Their analysis, using a large national administrative database with records for pregnant people with SCD, found the maternal mortality rate was 26 times greater than the national average. This figure has not improved since the last time this population was assessed.
In the United States, the condition is most prevalent in the Black community, according to the U.S. Centers for Disease Control and Prevention. In 2000 to 2003, the maternal mortality rate for people with sickle cell disease was 7.2 deaths per 10,000. In this study looking at data collected 15 years later, the mortality rate among pregnant people with SCD was 13.3 deaths per 10,000. 90% of people with SCD are Black, so pregnancies among people with SCD are often exposed to the harms of systemic and interpersonal racism.
The genetic alteration at the root of the disease affects red blood cells that contain hemoglobin, the protein responsible for transporting and delivering oxygen to the body, to become “sickled” in appearance.
The disease not only causes anemia, strokes, organ damage and shortened life spans, but also repeated and frequent episodes of severe pain when the misshapen red blood cells get stuck in small blood vessels.

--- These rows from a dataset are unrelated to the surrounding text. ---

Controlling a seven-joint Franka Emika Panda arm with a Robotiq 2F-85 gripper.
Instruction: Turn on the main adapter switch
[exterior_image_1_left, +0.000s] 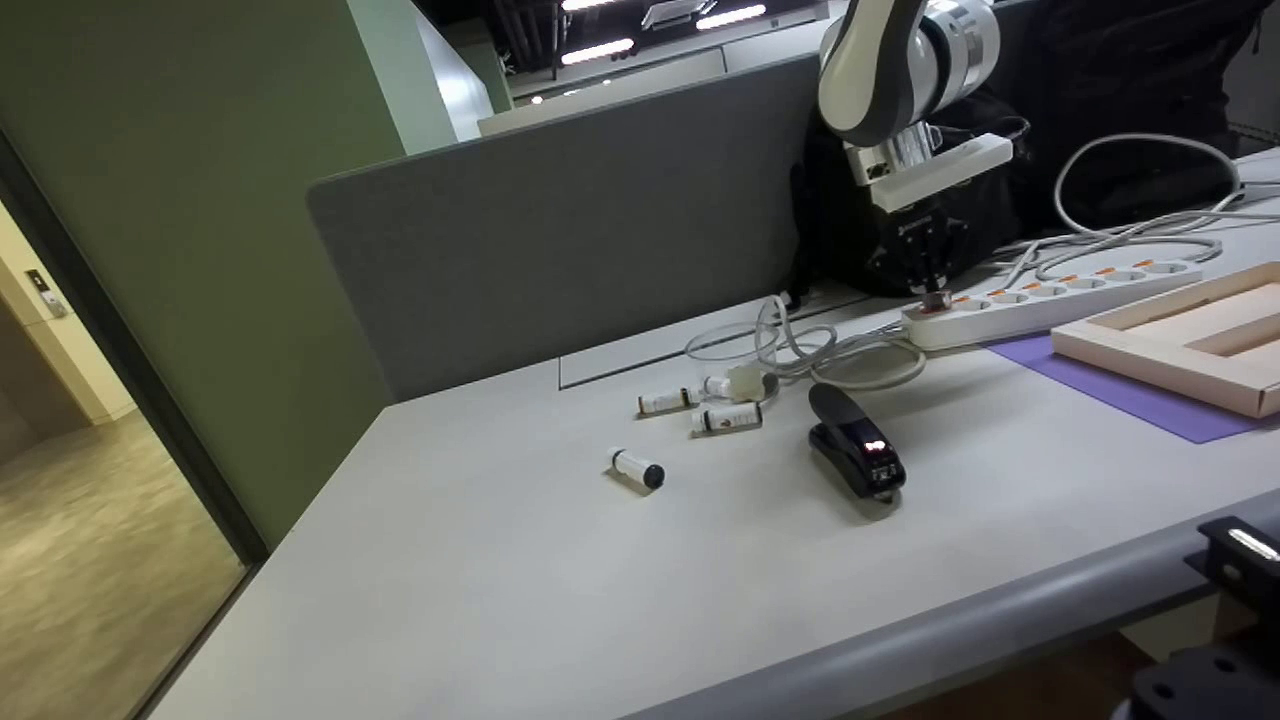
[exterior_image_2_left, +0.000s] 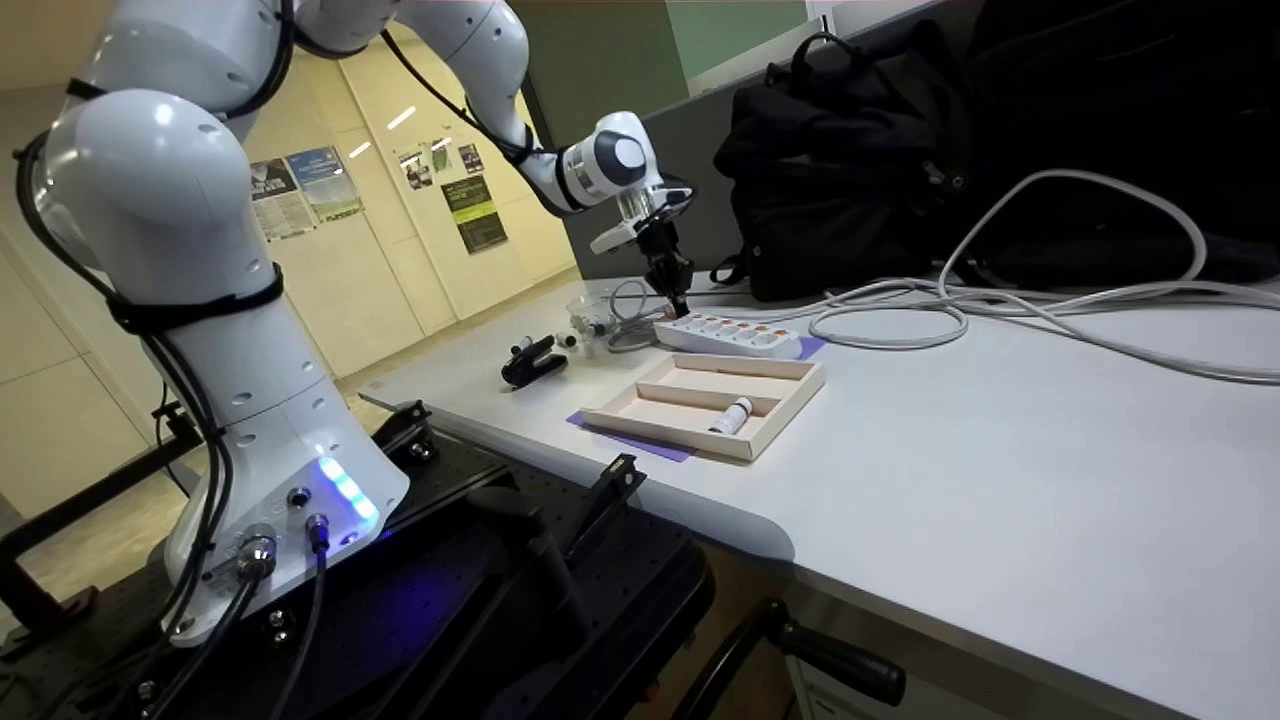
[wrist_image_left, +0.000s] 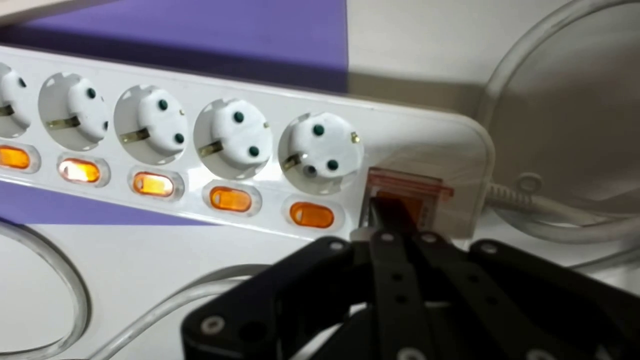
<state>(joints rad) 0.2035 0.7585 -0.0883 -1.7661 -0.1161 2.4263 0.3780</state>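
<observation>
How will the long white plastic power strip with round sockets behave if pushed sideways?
The power strip is probably stiff, being one long body. Lying flat, it seems unlikely to tip. It might drag the flat purple sheet it partly overlies.

I get a plain white power strip (wrist_image_left: 272, 194), its buttons (wrist_image_left: 230, 199) orange and its switch (wrist_image_left: 414, 204) reddish-orange; the fingers (wrist_image_left: 390, 265) I work from here are black, as is the stapler-like device (exterior_image_1_left: 855, 445). The sheet (wrist_image_left: 260, 30) is solid purple, the tray (exterior_image_1_left: 1160, 372) pale peach, the counter (exterior_image_2_left: 1000, 470) off-white, the partition (exterior_image_1_left: 580, 240) plain grey, the arm (exterior_image_2_left: 150, 200) white with blue base lights (exterior_image_2_left: 350, 490).
</observation>
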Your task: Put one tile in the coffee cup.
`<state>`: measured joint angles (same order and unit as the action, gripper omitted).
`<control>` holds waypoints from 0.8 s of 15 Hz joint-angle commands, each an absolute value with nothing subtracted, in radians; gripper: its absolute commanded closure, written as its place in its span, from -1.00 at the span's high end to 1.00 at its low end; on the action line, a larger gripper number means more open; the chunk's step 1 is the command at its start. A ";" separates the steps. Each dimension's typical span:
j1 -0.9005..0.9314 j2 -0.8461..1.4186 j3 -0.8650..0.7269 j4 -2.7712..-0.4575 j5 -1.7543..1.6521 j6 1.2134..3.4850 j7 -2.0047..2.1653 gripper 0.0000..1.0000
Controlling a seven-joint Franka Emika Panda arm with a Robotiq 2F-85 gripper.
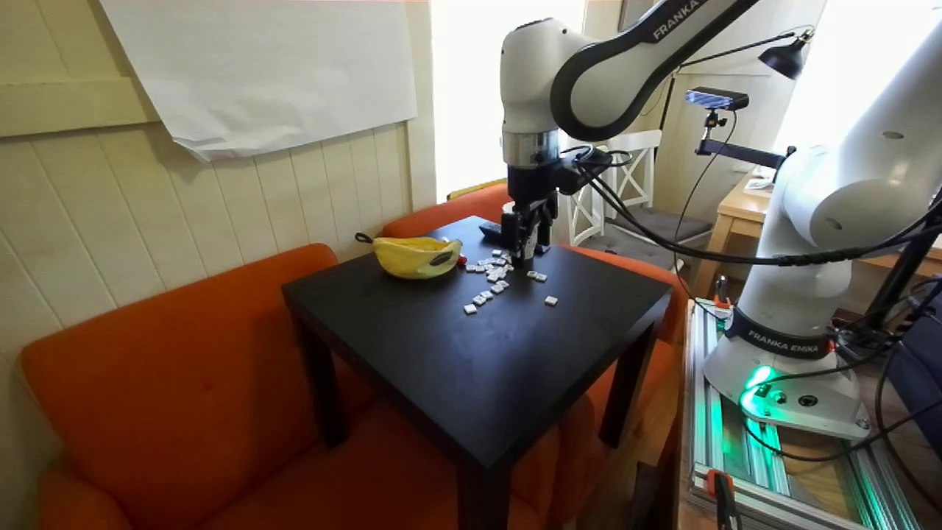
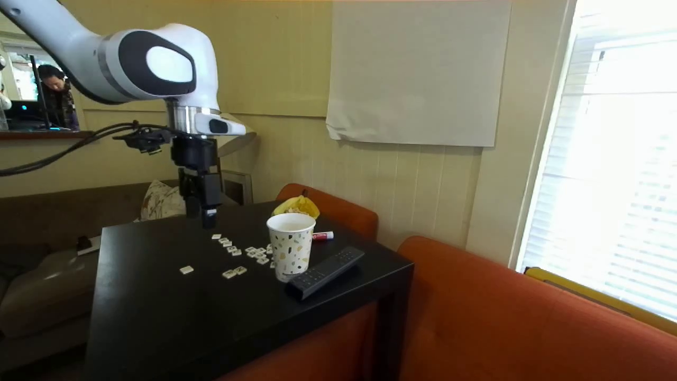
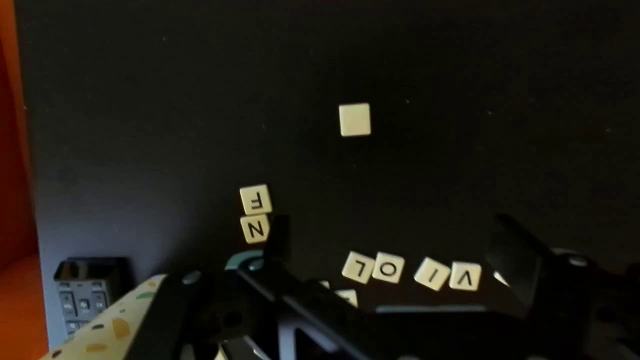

Although SCD is a lifelong debilitating illness, advances in treatment have led to nearly all affected people reaching their reproductive years in the United States.
For the mother, SCD is linked to heightened risks of blood clots, chronic pain, anemia and preeclampsia (high blood pressure during pregnancy). The researchers confirmed that babies born to people with SCD tend to be smaller than average, delivered early and show damage to the placenta. Data from this study also affirm that SCD is associated with an increased risk of fetal death.